My bangs were glued to my forehead with sunscreen and rank sweat, and I badly needed a shower or bath. I had biked anywhere from 5 to 55 miles a day for 27 of the last 28 days. It had been audacious of me to think I could train for three weeks and be ready for Ragbrai, but here I was anyway. My muscles burned, and I should have been ready to drop, but instead I was euphoric.

As the mighty Mississippi River spread out before me, I realized I was a tiny part of something so immense, that I was only beginning to comprehend a small portion of it. As I dipped my front tire in the muddy water and Luke snapped my picture, I raised my arms in a V for victory and celebrated the moment with the boisterous crowd around me.

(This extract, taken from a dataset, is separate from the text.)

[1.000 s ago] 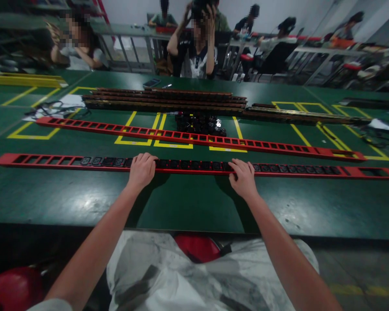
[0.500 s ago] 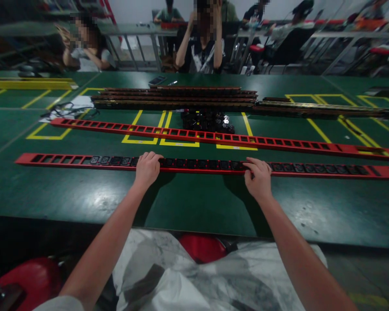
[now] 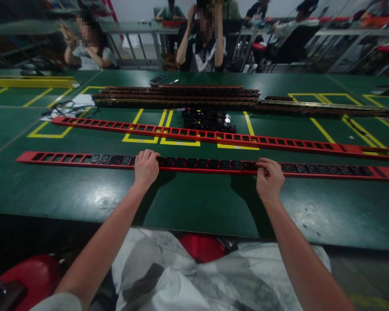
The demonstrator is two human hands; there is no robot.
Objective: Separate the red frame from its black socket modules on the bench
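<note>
Tabletop (image 3: 188, 203): green mat surface with yellow marked boxes, very wide; its near edge runs just in front of my lap, and a clear band of mat lies between that edge and the near strip. Room to slide things toward me; less room away from me.

Near red strip (image 3: 201, 164): long slotted metal housing, lying flat and crosswise right in front of me, running from far left almost out of view at right. Black socket modules fill most of its middle and right slots; the leftmost slots are bare. Judged stiff but long enough to sag or swing if lifted at one point, and heavier where loaded. Best taken at two points well apart, as my hands are now.

Far red strip (image 3: 214, 137): same make, slots bare, parallel and near behind the first, so a push forward would soon meet it.

Stack of dark rails (image 3: 178, 96): further back, with a heap of black modules (image 3: 210, 121) just in front.

Left hand (image 3: 146, 167): grip curled over the near strip's edge, fingers on top.

Right hand (image 3: 269, 179): grip closed down on the strip, fingertips pressing its top face; whether it pinches the edge I cannot tell.

Phone (image 3: 158, 79): far side, by seated people.
</note>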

This year’s RAGBRAI 2012 begins on in Sioux City, IA on Sunday, July 22, and ends in Clinton, IA on Saturday, July 28. It winds across 471.1 miles in of Iowa cornfields north of Interstate 80. From very humble beginnings, this bike ride has evolved into a major cycling evening that draws bikers from all over the world. The Iowa hospitality is spectacular, and the Iowa landscape is idyllic.